**What to produce**
Everything in the listing below from the line containing "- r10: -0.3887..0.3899" through the line containing "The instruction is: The" must be repeated exactly; the remaining lines are not wanted.
--- --- ---
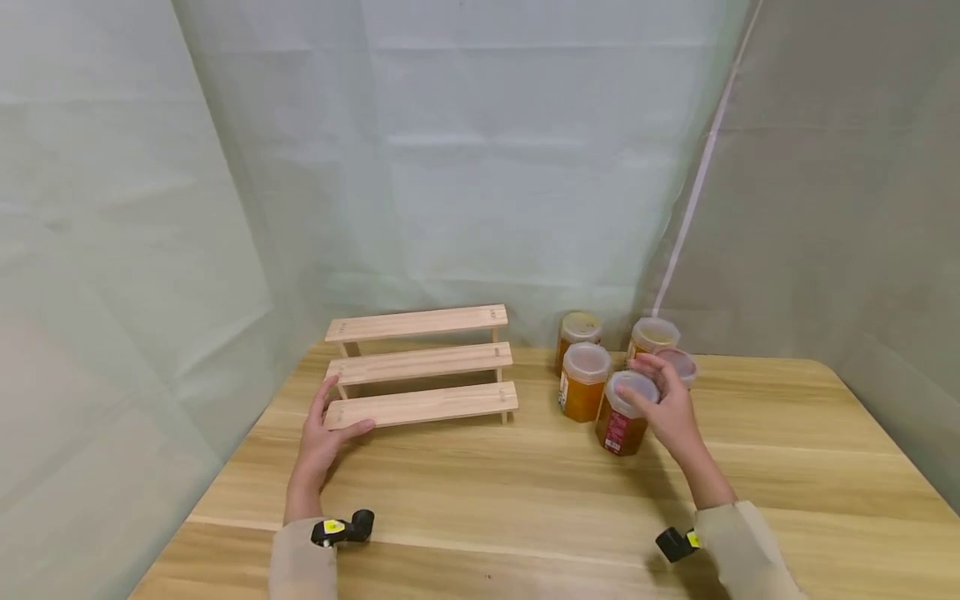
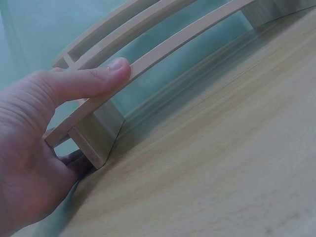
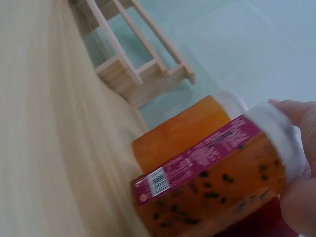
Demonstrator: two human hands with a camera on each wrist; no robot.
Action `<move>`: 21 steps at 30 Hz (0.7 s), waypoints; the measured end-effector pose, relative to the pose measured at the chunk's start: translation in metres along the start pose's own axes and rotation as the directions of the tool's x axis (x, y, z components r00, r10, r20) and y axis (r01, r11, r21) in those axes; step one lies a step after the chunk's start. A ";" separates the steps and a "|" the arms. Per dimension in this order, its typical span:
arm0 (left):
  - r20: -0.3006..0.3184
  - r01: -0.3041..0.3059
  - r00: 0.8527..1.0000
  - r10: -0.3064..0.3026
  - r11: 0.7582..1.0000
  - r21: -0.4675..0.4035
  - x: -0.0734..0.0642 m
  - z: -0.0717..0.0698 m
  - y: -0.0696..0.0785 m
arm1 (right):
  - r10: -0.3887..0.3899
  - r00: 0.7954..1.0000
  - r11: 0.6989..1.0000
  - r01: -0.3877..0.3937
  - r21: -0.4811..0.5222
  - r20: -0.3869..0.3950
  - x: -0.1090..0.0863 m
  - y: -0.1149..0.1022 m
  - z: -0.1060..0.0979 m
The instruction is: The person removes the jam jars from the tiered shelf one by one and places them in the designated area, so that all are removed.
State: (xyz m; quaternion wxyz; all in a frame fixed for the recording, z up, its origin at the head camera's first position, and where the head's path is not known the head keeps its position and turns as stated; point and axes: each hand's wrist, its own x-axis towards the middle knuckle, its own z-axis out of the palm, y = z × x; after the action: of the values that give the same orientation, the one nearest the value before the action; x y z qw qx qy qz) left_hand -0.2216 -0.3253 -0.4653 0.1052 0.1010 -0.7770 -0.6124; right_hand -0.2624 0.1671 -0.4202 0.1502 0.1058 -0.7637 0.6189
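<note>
A three-tier wooden display rack point(image 1: 420, 406) stands at the back left of the table. My left hand point(image 1: 318, 450) grips the left end of its lowest board, thumb along the front edge and fingers round the end. On the right, my right hand point(image 1: 672, 414) holds a jar point(image 1: 621, 432) by its whitish lid, thumb and fingers on opposite sides. This jar has a maroon label and, in the right wrist view, amber contents point(image 3: 217, 190) with dark seeds. An orange jar point(image 1: 582, 397) stands just to its left.
Behind stand a jar point(image 1: 567, 354) at the back left and another jar point(image 1: 652, 333) at the back right. A reddish-lidded jar point(image 1: 684, 367) is partly hidden by my right hand. Pale cloth sheets point(image 1: 525, 167) hang behind and beside the wooden table point(image 1: 465, 517).
</note>
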 end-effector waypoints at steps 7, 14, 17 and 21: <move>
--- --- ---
**Answer**
  - r10: -0.3887..0.3899
  - r00: 0.7954..1.0000
  - r11: 0.6989..1.0000
  - r01: -0.3877..0.3937
  - r21: -0.4811..0.5222
  - r20: -0.3869..0.3950
  - x: -0.1090..0.0863 m
  - y: -0.1149..0.1022 m
  - z: -0.1060..0.0979 m
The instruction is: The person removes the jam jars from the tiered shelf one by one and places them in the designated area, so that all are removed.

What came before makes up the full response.